Further, his skills as a defensive player have given him a good feel for the game—often knowing when he needs to make an adjustment for a play that has begun to break down.

As a blocker, he is just as effective. His abilities shine not only at the line of scrimmage but at the second and third level as well—making him a great asset in the run game.
Lynch would love to be in the mix next season as a starter and with options slimming after the loss of Figgins, he has a shot—currently Aron White is the only experienced tight end with game experience so the depth chart is wide open.

The balance and versatility that Lynch provides will be a boon to the Bulldogs passing and running game.

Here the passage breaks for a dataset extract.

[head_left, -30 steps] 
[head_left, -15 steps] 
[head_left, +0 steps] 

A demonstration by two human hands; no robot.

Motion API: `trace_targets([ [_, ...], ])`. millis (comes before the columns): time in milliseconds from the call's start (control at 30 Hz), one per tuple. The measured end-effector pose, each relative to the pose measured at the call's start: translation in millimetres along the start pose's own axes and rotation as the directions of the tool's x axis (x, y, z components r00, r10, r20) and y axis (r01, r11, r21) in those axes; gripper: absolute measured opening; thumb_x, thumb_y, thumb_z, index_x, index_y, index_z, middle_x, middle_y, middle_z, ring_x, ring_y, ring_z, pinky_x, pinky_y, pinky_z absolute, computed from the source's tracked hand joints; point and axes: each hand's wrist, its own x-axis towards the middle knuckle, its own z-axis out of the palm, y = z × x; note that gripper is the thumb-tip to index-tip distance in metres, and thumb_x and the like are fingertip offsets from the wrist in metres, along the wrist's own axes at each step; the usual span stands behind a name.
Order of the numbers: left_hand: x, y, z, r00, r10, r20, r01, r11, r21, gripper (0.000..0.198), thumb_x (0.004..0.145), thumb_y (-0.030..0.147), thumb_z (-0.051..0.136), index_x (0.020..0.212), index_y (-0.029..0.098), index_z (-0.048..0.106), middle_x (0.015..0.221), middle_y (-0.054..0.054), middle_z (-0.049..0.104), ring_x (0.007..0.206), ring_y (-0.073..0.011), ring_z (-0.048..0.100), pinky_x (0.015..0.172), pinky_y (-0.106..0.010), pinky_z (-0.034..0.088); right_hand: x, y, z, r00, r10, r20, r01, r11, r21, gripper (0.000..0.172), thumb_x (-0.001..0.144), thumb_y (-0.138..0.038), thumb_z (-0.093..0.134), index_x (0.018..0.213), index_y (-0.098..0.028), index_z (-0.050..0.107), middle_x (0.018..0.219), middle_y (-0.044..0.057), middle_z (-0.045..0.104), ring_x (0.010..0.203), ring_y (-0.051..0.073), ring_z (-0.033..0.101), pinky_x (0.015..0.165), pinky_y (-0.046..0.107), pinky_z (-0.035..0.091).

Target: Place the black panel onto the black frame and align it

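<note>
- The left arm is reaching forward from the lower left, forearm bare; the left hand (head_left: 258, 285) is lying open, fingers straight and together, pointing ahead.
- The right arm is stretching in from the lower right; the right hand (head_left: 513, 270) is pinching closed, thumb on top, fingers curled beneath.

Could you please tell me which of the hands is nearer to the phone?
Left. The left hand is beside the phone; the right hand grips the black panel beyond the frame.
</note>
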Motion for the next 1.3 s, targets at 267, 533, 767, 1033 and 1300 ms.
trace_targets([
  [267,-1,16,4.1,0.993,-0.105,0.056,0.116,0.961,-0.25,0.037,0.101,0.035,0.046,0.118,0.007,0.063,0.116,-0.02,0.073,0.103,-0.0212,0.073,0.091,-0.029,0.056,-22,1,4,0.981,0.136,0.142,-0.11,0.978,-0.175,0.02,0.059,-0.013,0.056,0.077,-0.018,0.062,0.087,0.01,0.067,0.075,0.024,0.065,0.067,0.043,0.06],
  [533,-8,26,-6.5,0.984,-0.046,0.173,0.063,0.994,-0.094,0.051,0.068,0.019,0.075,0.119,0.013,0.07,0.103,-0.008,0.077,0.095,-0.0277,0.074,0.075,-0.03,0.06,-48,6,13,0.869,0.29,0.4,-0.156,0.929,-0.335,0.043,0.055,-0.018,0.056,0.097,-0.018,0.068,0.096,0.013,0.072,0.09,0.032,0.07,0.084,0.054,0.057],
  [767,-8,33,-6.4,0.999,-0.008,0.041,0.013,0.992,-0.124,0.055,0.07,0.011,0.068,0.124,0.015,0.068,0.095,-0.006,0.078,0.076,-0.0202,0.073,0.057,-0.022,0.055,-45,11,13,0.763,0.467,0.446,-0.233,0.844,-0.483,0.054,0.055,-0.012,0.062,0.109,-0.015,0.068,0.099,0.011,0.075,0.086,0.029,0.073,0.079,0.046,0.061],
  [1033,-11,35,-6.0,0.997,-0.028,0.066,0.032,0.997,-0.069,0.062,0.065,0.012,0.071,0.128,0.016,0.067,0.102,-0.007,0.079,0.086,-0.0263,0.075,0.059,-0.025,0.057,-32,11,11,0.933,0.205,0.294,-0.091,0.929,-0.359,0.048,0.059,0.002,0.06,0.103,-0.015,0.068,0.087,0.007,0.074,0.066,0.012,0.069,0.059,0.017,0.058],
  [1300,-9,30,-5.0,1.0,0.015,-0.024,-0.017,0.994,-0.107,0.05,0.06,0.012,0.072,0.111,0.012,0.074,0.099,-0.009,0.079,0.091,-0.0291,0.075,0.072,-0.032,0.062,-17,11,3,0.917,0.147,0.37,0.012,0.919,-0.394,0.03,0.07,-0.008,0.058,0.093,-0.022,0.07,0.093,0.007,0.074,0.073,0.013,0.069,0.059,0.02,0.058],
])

Orson Charles, 6'3", 230 lbs

Charles runs a 4.55 forty at his current weight and creates mismatches no matter where you put him on the field.

He's plays tough and is not afraid to take on any would-be defenders that stand in his way.

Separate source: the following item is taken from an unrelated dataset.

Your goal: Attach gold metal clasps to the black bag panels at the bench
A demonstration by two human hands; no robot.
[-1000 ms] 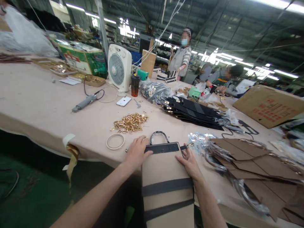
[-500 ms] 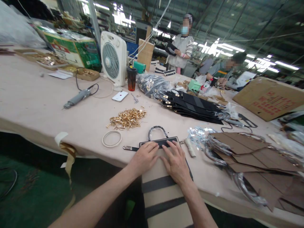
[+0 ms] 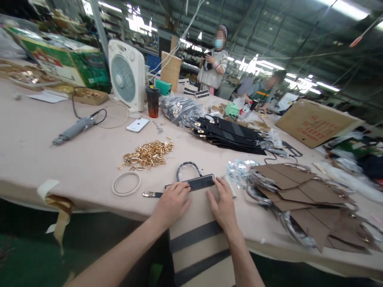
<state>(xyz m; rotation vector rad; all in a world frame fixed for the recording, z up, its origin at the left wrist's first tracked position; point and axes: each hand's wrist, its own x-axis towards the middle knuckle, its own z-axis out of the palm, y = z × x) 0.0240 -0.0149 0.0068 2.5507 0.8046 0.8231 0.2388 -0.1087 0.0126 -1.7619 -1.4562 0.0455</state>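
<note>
A beige bag panel (image 3: 197, 211) with dark stripes lies over the table's front edge and hangs down toward me. Along its far end runs a black strip (image 3: 201, 183), with a wrapped loop handle (image 3: 189, 165) behind it. My left hand (image 3: 172, 201) rests flat on the left part of the strip, fingers stretched. At the right end, my right hand (image 3: 222, 203) lies with fingers apart, touching the panel and the strip's edge. A short black strap with a metal tip (image 3: 149, 194) sticks out to the left. Part of the panel is hidden under both hands.
Gold metal fittings (image 3: 148, 154) are heaped beyond a tape roll (image 3: 126, 183). A grey electric screwdriver (image 3: 74, 129), a phone (image 3: 137, 124), a cup (image 3: 153, 101) and a fan (image 3: 126, 75) stand or lie farther left. Black panels (image 3: 230, 133) and brown panels (image 3: 299, 191) are stacked right. Two people are behind.
The view has turned slightly right. My hands have spread apart along the black strip, uncovering its middle. The standing person behind has raised their hands a little.
</note>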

He's not a great blocker but his tenacity and competitiveness have made him a decent blocking option in the passing game.

He needs to work on his technique and his footwork if he expects to continue that success at the SEC level.

As a receiver, he has excellent hands and can make almost any catch you would expect him to make.

In his senior season at Plant High School, he totaled 1,440 yards as a receiver and did most of his damage despite the double teams he attracted.

His ability to get to the ball and make the play, no matter who gets in his way, makes him an unenviable assignment for most any defender.

There is room for growth in his game but the raw ability is there and Charles has the work ethic to develop into a solid college-level football player in the coming years.

As of now, most classify him as a hybrid but I think that he will eventually make the complete switch to the wide receiver position.

He needs to work on his route-running ability as he's not really fluid in getting up the field in a controlled and disciplined way.

He can make just about any catch, but he seems a bit shaky on making the necessary adjustments to the ball on the fly—an issue that I am sure he will be able to resolve as he becomes more familiar with his new playbook and gains a greater knowledge of the game.

Further, even though he has decent height for his position, he's not going to consistently win the battle for the ball as his vertical game is only average.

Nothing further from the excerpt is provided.